Task statement: Report, from the records below, every line where the word "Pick" appears.

Information:

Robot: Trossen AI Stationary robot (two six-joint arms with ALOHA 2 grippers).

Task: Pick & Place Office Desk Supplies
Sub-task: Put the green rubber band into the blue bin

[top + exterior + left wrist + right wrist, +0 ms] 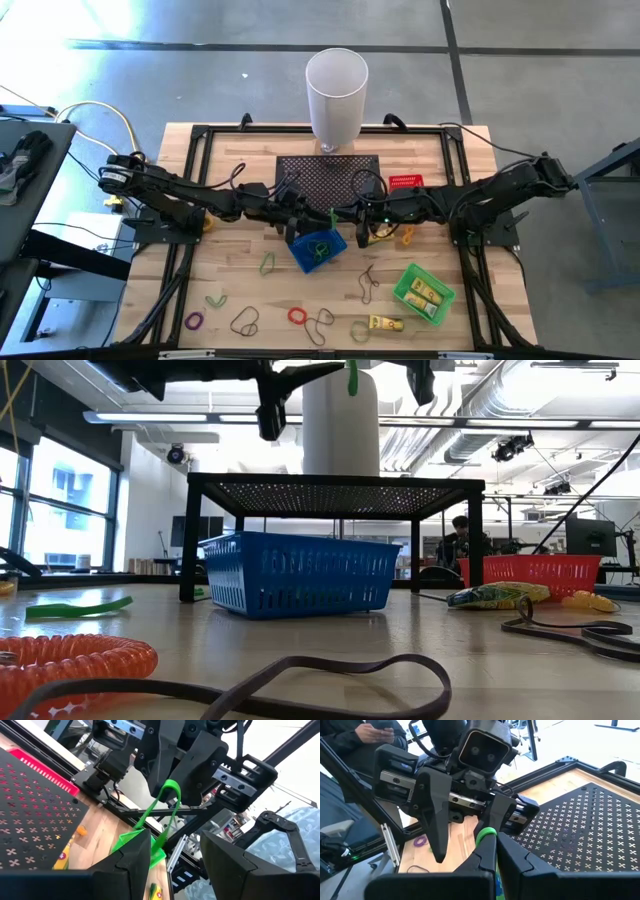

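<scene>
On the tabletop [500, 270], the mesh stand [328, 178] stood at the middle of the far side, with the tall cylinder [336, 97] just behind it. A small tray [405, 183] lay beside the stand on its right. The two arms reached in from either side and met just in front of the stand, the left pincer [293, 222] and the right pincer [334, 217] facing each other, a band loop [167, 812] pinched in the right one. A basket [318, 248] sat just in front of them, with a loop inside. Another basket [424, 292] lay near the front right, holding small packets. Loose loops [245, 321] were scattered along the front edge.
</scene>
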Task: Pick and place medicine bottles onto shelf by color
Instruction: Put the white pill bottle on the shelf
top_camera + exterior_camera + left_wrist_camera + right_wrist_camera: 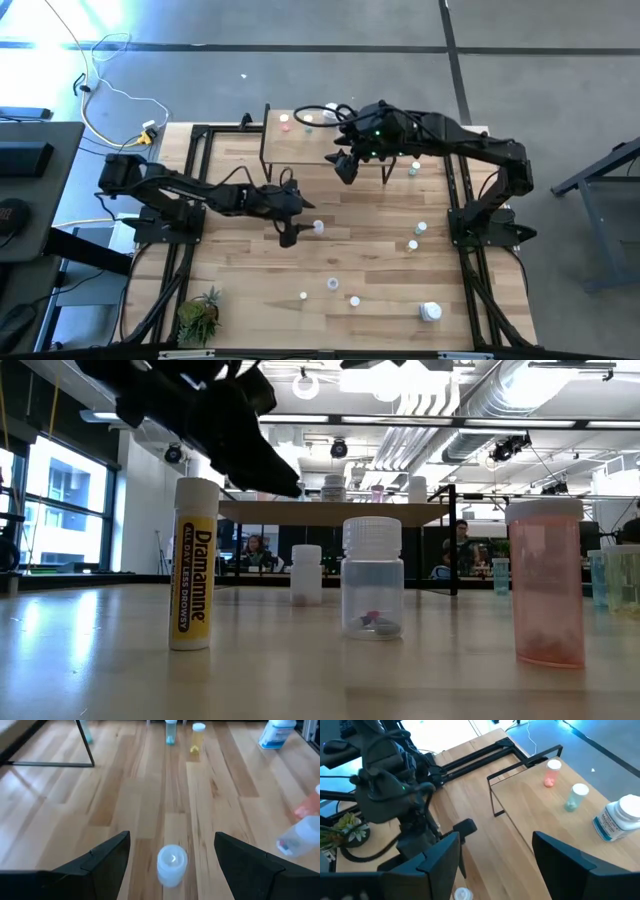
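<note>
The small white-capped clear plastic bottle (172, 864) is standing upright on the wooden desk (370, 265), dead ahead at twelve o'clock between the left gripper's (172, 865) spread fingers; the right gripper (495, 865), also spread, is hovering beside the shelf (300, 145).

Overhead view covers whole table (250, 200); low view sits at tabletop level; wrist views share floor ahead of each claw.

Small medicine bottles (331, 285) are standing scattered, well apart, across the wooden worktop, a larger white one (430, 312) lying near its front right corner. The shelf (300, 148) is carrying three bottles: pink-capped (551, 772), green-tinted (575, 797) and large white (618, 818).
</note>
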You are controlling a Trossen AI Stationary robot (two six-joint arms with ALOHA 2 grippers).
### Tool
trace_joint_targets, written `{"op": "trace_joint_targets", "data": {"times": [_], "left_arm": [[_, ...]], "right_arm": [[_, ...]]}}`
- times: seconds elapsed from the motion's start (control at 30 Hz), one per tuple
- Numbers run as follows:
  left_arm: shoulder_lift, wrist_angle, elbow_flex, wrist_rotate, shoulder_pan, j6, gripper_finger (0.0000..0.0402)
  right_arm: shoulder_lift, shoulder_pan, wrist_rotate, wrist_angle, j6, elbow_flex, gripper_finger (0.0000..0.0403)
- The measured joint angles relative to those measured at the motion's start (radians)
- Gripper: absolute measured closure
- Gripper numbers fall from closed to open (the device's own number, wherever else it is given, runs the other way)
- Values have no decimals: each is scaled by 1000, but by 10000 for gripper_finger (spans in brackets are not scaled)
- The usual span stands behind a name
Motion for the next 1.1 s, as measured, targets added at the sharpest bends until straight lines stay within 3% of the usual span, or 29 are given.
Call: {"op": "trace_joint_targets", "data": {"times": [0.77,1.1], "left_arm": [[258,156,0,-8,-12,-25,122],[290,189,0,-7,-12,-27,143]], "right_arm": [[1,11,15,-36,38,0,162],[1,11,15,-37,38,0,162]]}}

Response to the exercise:
Task: Pick & Place Office Desk Supplies
Task: Pick and place medicine bottles onto shelf by color

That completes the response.